ACTIVE Research

EdgeRoutingICML

Guardian-Analyst two-tier edge intelligence with sub-2ms HMM routing on Jetson Orin Nano.

status ACTIVE
type Research
stack Python HMM TinyLlama

// DESCRIPTION

Guardian-Analyst Two-Tier Edge Intelligence

EdgeRoutingICML introduces a two-tier architecture for intelligent query routing at the network edge, where a lightweight Guardian model handles simple queries locally while routing complex ones to more capable Analyst models in the cloud or edge cluster. This design minimizes latency for routine requests while maintaining quality for challenging inputs.

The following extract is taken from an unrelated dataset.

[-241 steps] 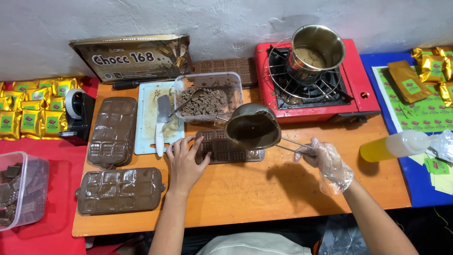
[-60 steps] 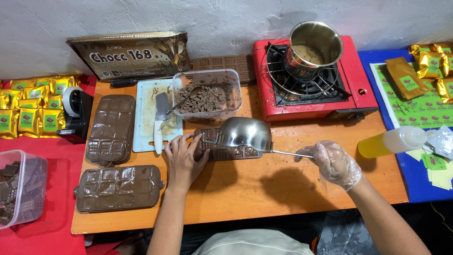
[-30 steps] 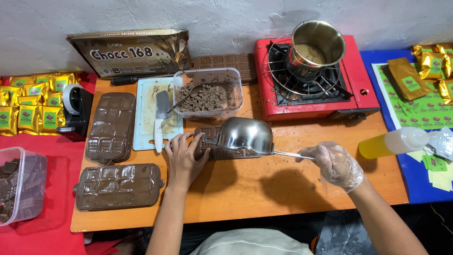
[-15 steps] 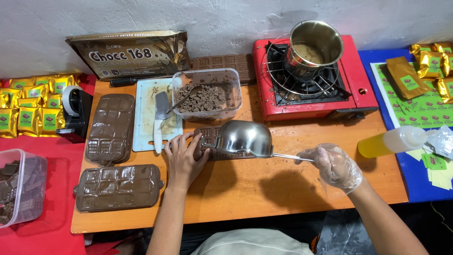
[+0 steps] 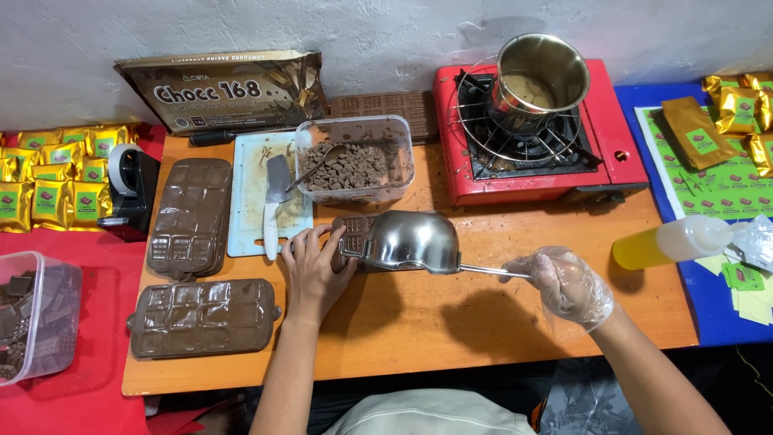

The routing mechanism uses a Hidden Markov Model (HMM) that models query complexity as a latent state, using observable features (query length, vocabulary complexity, entity density) as emissions. The HMM achieves sub-2ms routing decisions on NVIDIA Jetson Orin Nano hardware, making it practical for real-time edge deployment where even neural classifier overhead is prohibitive.

The Guardian tier runs TinyLlama locally on the edge device, handling approximately 60% of incoming queries without any cloud communication. For the remaining 40%, the HMM router selects among a pool of Analyst models based on the predicted query category and complexity, optimizing for the quality-latency-cost Pareto frontier.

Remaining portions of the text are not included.